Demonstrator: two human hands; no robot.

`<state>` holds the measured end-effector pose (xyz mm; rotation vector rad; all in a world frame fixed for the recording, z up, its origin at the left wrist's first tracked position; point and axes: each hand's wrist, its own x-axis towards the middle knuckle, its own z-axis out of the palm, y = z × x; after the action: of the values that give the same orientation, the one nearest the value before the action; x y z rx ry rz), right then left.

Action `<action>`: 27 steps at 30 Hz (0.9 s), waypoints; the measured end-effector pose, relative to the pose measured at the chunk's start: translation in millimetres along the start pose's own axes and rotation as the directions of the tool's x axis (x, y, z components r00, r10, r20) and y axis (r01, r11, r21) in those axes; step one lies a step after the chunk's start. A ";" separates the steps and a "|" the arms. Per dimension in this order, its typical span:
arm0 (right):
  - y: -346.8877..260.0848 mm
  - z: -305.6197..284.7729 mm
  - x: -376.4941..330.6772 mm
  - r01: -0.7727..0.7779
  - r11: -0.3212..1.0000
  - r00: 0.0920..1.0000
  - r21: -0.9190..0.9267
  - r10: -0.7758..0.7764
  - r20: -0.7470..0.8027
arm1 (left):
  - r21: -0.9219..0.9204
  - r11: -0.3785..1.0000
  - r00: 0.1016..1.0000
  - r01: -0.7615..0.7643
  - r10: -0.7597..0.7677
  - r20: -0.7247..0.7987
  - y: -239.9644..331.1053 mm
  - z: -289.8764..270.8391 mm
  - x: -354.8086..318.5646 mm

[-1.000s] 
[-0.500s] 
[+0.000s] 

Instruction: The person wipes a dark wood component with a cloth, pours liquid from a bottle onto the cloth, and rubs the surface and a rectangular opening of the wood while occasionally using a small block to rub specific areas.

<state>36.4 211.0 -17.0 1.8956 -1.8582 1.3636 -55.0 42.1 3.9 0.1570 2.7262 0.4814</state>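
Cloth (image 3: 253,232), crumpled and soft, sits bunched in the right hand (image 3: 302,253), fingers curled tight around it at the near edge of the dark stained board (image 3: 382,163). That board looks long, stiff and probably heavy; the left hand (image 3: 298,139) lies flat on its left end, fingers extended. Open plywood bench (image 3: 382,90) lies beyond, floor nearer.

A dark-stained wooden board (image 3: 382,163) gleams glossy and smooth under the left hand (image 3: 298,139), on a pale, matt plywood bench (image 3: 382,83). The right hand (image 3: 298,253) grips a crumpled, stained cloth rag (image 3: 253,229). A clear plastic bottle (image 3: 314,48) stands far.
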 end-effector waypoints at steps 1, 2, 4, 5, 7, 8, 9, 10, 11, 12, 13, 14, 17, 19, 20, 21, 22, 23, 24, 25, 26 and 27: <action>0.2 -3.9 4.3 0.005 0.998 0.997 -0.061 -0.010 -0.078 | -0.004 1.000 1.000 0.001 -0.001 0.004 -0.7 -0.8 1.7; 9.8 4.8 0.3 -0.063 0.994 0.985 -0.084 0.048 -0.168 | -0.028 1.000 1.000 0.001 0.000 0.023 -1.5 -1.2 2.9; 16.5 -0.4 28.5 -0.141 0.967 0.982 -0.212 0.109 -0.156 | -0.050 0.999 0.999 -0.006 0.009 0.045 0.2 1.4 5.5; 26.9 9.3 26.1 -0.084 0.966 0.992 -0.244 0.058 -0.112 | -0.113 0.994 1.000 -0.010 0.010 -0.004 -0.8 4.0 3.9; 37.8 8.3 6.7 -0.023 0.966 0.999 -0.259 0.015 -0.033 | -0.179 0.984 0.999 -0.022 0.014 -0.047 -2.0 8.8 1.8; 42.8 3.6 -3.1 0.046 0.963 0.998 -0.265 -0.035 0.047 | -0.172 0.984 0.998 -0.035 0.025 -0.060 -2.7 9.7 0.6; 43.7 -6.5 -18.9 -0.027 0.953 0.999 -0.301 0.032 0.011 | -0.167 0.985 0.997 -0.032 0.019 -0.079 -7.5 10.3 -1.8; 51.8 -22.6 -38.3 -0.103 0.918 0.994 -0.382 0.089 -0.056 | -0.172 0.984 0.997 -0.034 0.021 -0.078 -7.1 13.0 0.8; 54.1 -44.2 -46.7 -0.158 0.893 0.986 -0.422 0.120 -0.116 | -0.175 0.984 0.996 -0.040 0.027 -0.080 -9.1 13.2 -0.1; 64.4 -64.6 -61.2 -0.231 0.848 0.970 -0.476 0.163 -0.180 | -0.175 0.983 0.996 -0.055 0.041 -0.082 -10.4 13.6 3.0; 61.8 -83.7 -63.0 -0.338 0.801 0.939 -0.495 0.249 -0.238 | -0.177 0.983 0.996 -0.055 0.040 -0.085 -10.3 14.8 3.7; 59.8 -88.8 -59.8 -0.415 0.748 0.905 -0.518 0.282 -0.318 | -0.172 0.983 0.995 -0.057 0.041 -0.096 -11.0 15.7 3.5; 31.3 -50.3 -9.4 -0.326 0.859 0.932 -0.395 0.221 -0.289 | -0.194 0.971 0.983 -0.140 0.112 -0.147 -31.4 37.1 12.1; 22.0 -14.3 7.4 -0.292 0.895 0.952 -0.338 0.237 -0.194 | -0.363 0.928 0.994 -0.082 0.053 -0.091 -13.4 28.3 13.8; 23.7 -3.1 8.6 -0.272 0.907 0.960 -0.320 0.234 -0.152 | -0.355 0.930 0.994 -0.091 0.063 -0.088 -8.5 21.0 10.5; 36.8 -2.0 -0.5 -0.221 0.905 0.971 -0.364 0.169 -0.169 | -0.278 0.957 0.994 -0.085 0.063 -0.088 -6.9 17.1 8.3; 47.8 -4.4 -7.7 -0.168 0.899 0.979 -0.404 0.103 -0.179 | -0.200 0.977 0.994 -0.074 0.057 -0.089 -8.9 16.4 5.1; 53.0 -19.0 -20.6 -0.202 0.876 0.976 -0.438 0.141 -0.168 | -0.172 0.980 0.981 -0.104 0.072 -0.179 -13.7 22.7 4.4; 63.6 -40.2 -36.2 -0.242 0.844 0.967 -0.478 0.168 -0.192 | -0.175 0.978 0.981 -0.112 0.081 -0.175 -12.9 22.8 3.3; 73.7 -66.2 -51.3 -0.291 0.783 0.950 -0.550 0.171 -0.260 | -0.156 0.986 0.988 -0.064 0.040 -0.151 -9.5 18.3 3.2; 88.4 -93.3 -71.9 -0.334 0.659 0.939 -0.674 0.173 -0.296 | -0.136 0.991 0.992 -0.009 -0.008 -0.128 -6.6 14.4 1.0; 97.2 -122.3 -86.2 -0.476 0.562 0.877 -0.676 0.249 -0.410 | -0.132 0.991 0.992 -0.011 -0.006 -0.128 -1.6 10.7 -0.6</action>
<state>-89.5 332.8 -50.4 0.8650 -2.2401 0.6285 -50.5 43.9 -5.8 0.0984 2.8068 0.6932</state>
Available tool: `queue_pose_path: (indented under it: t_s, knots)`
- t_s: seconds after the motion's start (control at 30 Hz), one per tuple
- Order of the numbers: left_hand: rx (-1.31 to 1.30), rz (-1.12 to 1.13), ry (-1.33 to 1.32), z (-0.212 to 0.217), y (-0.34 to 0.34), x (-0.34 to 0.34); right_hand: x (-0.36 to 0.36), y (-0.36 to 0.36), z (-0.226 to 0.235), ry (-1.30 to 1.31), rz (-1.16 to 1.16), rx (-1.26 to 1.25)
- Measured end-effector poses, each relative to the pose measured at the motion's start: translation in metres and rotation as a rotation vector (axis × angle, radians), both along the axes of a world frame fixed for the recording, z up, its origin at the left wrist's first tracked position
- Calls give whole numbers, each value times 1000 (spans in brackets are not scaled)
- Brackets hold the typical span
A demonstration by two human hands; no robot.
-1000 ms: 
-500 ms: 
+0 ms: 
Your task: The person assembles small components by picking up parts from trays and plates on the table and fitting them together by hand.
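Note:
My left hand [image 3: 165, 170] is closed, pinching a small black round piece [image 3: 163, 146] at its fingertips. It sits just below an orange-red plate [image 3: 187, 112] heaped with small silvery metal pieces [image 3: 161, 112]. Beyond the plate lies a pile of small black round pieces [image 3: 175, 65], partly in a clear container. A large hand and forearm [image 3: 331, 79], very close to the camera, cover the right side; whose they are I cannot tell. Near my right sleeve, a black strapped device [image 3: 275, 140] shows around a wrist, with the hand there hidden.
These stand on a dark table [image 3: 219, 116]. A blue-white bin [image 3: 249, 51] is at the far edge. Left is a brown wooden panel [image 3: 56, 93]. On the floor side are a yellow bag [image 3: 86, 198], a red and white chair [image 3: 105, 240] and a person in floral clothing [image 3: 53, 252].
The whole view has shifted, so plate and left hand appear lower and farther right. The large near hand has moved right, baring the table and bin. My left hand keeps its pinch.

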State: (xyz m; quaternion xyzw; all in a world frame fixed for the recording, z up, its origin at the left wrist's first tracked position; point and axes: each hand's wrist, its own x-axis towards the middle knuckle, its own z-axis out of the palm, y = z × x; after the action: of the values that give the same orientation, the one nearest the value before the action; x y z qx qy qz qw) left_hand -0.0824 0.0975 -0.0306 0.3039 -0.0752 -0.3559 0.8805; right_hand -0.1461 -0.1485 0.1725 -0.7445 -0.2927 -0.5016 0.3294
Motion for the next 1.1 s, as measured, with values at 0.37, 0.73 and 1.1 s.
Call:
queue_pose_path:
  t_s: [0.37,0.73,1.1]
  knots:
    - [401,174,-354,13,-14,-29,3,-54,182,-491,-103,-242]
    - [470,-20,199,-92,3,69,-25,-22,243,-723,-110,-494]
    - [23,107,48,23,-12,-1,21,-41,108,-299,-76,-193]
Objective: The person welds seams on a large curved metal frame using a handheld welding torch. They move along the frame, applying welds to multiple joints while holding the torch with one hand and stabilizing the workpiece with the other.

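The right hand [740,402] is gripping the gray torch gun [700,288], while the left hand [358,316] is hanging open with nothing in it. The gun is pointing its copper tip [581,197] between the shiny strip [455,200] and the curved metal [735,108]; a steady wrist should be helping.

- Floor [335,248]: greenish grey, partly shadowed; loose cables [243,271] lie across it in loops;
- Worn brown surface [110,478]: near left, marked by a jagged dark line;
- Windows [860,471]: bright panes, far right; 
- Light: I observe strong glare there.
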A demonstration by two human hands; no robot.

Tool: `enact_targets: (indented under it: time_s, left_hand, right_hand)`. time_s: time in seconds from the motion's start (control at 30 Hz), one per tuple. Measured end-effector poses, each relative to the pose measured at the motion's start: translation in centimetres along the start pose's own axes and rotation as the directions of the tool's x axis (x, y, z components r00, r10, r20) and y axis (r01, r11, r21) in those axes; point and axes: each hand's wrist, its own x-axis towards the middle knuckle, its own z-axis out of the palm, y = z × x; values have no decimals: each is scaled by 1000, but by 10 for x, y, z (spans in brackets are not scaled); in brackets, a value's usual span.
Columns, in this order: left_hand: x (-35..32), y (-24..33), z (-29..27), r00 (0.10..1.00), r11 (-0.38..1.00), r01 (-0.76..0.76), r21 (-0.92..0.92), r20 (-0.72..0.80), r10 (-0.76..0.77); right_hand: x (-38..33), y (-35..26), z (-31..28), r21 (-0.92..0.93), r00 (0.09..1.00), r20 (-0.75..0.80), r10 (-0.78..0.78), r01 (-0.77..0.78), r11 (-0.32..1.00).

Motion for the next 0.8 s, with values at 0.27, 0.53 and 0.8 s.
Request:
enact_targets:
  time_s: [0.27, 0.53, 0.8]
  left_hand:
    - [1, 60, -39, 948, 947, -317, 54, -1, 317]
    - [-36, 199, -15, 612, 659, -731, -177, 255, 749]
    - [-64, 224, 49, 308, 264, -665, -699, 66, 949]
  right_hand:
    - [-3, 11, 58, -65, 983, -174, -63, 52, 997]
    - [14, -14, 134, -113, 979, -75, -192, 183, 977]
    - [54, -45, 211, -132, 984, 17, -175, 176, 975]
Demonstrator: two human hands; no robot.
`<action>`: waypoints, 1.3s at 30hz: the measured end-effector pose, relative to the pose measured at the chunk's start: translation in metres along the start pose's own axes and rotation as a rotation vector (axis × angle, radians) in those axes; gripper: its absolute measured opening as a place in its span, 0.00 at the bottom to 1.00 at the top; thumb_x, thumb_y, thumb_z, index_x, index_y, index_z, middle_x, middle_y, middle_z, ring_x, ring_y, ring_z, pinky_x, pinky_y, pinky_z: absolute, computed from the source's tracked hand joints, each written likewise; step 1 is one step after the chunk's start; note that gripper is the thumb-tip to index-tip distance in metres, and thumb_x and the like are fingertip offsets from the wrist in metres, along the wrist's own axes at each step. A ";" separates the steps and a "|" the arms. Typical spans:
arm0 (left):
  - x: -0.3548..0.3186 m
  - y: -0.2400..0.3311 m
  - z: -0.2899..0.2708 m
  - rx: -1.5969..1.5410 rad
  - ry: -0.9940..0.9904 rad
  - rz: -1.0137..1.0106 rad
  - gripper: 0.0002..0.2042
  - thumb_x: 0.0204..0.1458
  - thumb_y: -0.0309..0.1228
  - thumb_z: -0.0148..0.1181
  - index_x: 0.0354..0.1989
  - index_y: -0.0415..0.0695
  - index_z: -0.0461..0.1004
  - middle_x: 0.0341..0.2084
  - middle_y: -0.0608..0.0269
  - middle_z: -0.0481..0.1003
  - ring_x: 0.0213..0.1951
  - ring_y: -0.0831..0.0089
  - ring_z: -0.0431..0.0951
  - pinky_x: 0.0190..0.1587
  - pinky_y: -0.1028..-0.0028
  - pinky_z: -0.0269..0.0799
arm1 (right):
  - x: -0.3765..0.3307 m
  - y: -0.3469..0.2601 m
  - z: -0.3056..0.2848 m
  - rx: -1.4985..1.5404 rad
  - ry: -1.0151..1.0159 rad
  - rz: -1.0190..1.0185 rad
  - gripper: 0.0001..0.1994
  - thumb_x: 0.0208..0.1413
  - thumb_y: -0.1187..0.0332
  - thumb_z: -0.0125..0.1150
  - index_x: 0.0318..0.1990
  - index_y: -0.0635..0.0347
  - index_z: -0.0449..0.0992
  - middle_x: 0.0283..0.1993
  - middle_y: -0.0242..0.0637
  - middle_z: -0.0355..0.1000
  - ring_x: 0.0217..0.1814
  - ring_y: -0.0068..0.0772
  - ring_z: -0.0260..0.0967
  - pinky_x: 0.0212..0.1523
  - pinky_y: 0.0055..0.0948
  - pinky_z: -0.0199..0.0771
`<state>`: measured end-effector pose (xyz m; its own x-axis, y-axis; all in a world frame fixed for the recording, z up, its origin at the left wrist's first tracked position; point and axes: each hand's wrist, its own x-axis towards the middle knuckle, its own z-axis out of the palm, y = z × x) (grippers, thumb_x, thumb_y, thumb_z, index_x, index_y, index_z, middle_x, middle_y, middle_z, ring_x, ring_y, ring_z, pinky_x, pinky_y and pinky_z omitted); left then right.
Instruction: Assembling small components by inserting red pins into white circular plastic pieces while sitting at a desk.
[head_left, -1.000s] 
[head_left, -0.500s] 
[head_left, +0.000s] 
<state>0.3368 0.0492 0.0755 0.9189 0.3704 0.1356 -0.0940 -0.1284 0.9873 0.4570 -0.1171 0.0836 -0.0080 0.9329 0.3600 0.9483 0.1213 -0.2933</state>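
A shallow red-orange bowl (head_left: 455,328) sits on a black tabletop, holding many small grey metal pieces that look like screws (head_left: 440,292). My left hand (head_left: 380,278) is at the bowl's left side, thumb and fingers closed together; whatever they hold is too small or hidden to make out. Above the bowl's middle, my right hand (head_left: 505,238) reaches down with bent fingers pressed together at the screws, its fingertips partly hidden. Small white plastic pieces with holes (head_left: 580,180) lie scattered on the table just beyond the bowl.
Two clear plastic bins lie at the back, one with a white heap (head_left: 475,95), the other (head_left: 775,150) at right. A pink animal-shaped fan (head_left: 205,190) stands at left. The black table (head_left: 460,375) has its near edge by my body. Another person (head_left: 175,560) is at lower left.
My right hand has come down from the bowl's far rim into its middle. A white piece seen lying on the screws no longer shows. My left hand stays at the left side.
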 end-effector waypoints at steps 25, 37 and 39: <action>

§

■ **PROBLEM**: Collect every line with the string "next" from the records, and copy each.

■ **EXERCISE RESPONSE**:
Motion for the next 1.1 s, as measured, with values at 0.37, 0.73 and 1.1 s.
Motion for the next 0.8 s, with values at 0.27, 0.53 and 0.8 s.

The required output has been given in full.